Paul Gilmartin wrote:
>The antiquated TSO restriction is armament for managers
>who oppose moving applications to z/OS.

Microsoft Windows supports only 26 drive letters, an "antiquated
restriction" lifted from CP/M. CP/M might have inherited drive letters from
CP/CMS (minidisks). CP/M debuted 43 years ago. Microsoft Windows also still
has 80 column command line windows. The 80 column width dates back to 1928
with IBM's introduction of 80 column punched cards. Are these "antiquated
restrictions" problems? In fairness, no. Windows has supported volume mount
points for many years, and the use of drive letters is optional or at least
trivial. You get 26 drive letter "shortcuts" to spend wisely (and to keep
certain older applications happy), but you don't need those shortcuts to
access storage. Volume mount point names can also be short if you wish, and
volume spanning means the single Drive Q (or whatever) can cross multiple
disks. Moreover, although 80 column command line windows are the default
and quite common, there's no obligation to use them, especially in typical
end user situations with mice, touch screens, proportional fonts, pull down
menus, etc.

It's the same with z/OS. The O in TSO is "Option," after all. When I use
Cognos to get some reports from a DB2 data warehouse, I'm using z/OS a
great deal but not using TSO at all. (And my user ID is quite lengthy.)
z/OS systems serve billions of users, but the vast majority don't have TSO
IDs.

That said, it'd be "nice" if TSO-compliant IDs had no additional
constraints. It'd also be nice to have more than 26 drive letters in
Windows.

I cannot think of a platform that does not have "antiquated restrictions."
To pick another example, Apple just introduced the iPhone 7. The iPhone 7
has several antiquated restrictions. One of them is the number of display
pixels. Even though competing smartphones have more pixels and more dense
pixel counts, Apple hasn't budged since the "antiquated" iPhone 6. (And the
iPhone 6 pixel count and density was heavily constrained based on prior
decisions.) That's because application compatibility is quite important.
Changing the number of pixels now, "too soon," would break too many
applications.

There are *always* political arguments available, mostly dumb ones, if
that's somebody's thing. Do the hypothetical restrictions matter?
Occasionally yes, usually no. If you're struggling to port an application
to TSO (specifically) because of TSO's user ID length limit -- or if the
TSO user ID limit is otherwise preventing you from getting something
business-valuable done -- please let "your friendly IBM representative"
know.

Tony Harminc wrote:
>What, in this context, is an MVS subsystem? ...And where is this
>text from -- evidently not the RACF Security Administrator's Guide?
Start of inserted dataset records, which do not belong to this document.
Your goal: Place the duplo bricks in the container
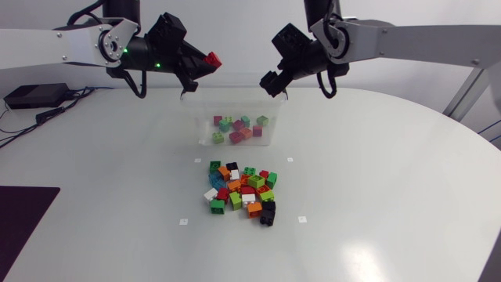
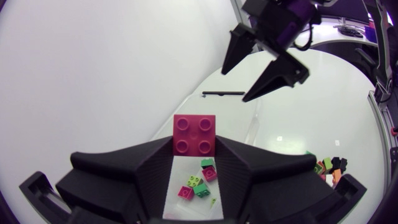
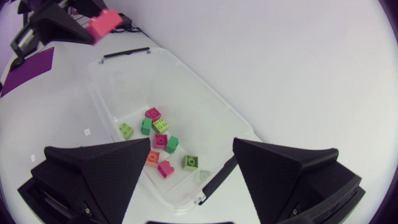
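Nearest to us, on the near side of the container [image 1: 190, 117], a pile of duplo bricks [image 1: 241, 190] lies on the white bench [image 1: 376, 204], close to the container's near wall but apart from it. The pile is a loose mix of green, red, orange, white, blue and black pieces. A black brick [image 1: 268, 213] sits at the end of the pile farthest from the container. We see four small white marks [image 1: 183, 222] on the bench around the pile, two of them between the pile and the container.

The container is clear and open-topped and rests flat on the bench. On its floor lie the sorted bricks [image 3: 158, 140], green, pink and orange, scattered singly and in small clusters.

Above the container's far left corner hangs our left claw [image 2: 194, 142], clenched on a red brick [image 2: 194, 127]. The brick is gripped at the very tips, one finger on each side, with its four studs turned back toward the wrist. In the left wrist view the container's floor shows below the brick.

Above the container's far right corner hangs our right claw [image 3: 192, 142]. It is released, with its two broad fingers [image 3: 106, 168] spread wide and nothing between them. The container's floor and the bricks on it show in the gap, well below. The two claws face each other across the container's far side and stay apart.
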Controlling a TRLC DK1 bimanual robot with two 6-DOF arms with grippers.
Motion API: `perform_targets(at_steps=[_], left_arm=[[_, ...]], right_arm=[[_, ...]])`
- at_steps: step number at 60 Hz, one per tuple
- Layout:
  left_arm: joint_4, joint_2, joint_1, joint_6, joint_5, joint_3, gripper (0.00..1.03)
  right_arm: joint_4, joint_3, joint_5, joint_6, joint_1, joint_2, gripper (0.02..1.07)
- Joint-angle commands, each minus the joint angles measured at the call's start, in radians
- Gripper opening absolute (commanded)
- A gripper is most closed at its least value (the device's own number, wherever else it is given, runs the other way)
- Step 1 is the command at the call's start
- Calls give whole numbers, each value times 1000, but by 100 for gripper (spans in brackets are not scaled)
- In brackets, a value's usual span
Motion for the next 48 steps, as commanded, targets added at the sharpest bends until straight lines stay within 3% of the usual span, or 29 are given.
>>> perform_targets(at_steps=[1,30,35,39,44,48], left_arm=[[27,60,-8,-50,-18,49,22],[42,241,-13,-84,-112,212,24],[31,270,-18,-84,-141,236,35],[5,290,-21,-82,-152,258,54],[-36,302,-28,-64,-161,270,87],[-55,298,-31,-50,-167,269,98]], right_arm=[[29,-111,6,1,15,-100,100],[97,-562,2,-18,13,-409,100],[97,-614,-4,-21,10,-438,100],[97,-661,-12,-25,10,-461,100],[97,-717,-20,-41,12,-479,100],[97,-750,-29,-53,15,-487,100]])
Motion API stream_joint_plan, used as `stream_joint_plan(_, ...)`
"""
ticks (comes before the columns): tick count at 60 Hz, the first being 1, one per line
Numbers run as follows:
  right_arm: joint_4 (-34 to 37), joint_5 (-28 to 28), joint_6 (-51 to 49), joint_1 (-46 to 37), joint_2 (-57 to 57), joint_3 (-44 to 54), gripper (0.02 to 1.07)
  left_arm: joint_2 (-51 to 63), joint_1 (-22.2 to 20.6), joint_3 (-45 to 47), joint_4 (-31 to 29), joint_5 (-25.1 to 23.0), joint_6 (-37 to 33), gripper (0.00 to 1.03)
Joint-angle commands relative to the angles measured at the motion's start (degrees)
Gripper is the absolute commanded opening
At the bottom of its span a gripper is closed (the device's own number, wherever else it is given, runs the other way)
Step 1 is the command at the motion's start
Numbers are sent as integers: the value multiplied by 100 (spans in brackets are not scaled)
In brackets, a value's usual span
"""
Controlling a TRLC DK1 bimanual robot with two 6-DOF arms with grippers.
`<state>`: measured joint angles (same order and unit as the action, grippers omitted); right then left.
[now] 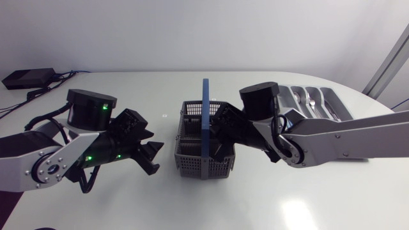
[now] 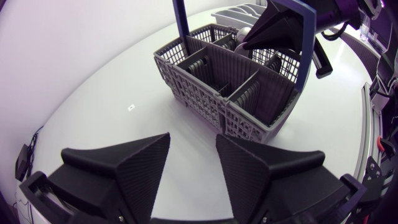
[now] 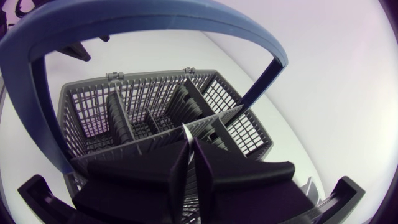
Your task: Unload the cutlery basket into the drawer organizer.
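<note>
Basket (image 1: 188,163), grey with blue handle (image 1: 206,115), at mid-table. Right gripper (image 3: 191,146) down inside basket beside handle, fingers pressed nearly together, pinching thin silver utensil (image 3: 186,129). Left gripper (image 2: 191,140) spread wide, low over table, just beside basket. Organizer (image 1: 340,104) behind right arm, well apart from basket, cutlery in compartments.

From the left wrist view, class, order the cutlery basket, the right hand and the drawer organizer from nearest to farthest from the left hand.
1. Cutlery basket, just ahead of the left hand.
2. Right hand, at the basket's far side.
3. Drawer organizer, beyond the basket.
</note>
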<state>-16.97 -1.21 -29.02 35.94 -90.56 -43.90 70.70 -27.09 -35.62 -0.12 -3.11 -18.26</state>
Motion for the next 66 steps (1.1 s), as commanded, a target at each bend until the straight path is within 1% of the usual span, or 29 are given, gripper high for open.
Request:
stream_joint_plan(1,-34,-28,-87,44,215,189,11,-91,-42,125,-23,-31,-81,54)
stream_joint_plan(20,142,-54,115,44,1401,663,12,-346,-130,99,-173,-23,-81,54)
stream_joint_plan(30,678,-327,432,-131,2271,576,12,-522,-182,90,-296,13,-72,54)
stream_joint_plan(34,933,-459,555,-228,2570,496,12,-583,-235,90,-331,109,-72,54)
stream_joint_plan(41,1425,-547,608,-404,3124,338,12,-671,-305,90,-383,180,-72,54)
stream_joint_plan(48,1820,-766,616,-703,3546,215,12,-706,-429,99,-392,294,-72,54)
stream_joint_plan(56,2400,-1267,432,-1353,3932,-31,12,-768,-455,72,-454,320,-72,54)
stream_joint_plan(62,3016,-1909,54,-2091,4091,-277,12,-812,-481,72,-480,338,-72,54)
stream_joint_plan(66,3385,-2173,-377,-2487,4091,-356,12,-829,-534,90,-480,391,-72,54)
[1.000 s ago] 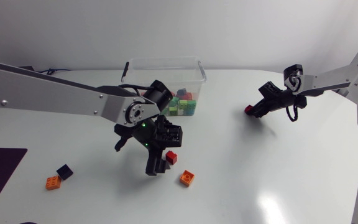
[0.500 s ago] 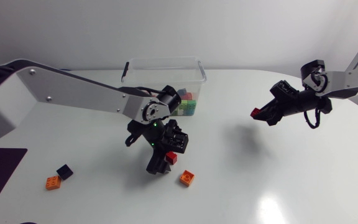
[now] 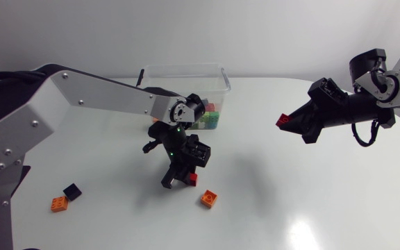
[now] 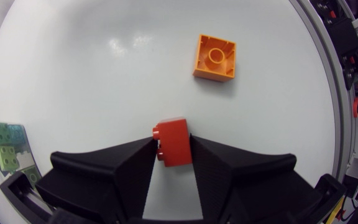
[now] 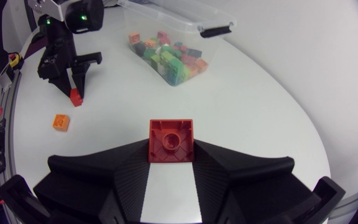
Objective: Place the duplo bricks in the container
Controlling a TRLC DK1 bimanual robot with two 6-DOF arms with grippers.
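Far left on the glossy white table [image 3: 311, 201] sits a flat orange studded brick [image 3: 60, 204], with a little black cube-shaped brick [image 3: 71, 192] just beside it. The left arm's matte black gripper [image 4: 172, 140] points down, its wedge fingers pinching a chunky red plastic brick [image 4: 175, 148] from both sides. A square orange one-stud brick [image 3: 209, 198] lies near it. Behind that is the clear rectangular plastic container [image 3: 182, 67], holding a heap of green, red and other bricks [image 3: 205, 117]. Off right, the right gripper [image 5: 171, 147] is clamped on a square red one-stud brick [image 5: 171, 138], well apart from the container.
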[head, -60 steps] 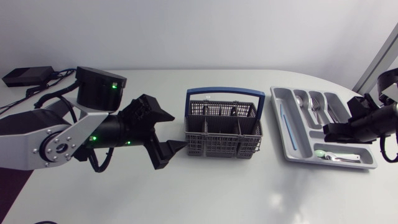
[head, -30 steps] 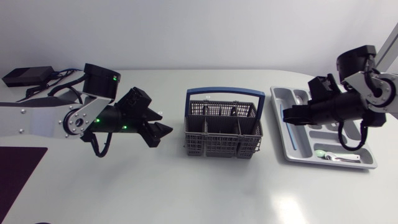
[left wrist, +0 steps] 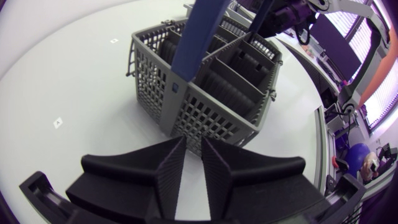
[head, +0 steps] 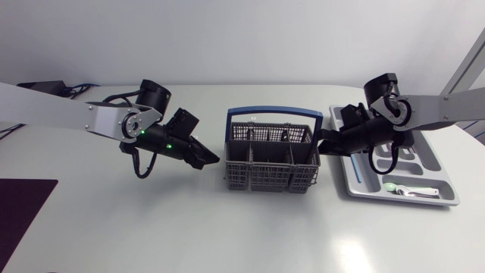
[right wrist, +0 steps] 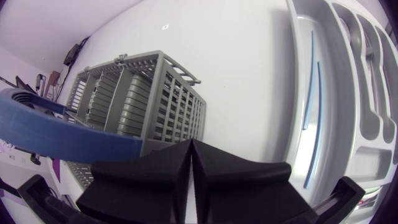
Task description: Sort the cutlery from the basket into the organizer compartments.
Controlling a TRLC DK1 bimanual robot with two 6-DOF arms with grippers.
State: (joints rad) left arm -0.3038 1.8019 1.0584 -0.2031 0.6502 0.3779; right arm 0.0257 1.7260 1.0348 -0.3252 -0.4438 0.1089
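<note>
The grey mesh cutlery basket point(head: 273, 163) with a blue handle point(head: 274, 111) stands mid-table. I can make out no cutlery inside it. My left gripper point(head: 208, 159) sits low at its left side, a narrow empty gap between the fingers; in the left wrist view the basket point(left wrist: 211, 87) is just ahead of that gripper point(left wrist: 193, 144). My right gripper point(head: 322, 146) is at the basket's right side, shut on nothing. The right wrist view has its gripper point(right wrist: 191, 144) between the basket point(right wrist: 143, 99) and the organizer point(right wrist: 298, 93). The grey organizer point(head: 402, 199) holds spoons point(head: 383, 125) and a small green-tipped piece point(head: 409, 189).
A thin blue stick point(right wrist: 314, 93) lies in the organizer's long compartment nearest the basket. A black box with cables point(head: 42, 85) sits at the back left. A dark mat point(head: 23, 201) covers the front left corner. Bare tabletop stretches in front of the basket.
My left arm stretched out rightward, bringing its gripper close to the basket. My right arm swung left from over the organizer to the basket's right side, and its fingers closed.
</note>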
You are allowed to take a look at the Administrator's Guide. :) But here's
a copy/paste:

"TSO and MVS also require that the first character of user IDs be uppercase
A - Z, # (X'7B'), $ (X'5B'), or @ (X'7C')."

So what does "MVS" mean in this context? The Administrator's Guide doesn't
say. "Not z/OS UNIX System Services" is a reasonable answer, but it might
be a partial one.

--------------------------------------------------------------------------------------------------------
Timothy Sipples
IT Architect Executive, Industry Solutions, IBM z Systems, AP/GCG/MEA
E-Mail: [email protected]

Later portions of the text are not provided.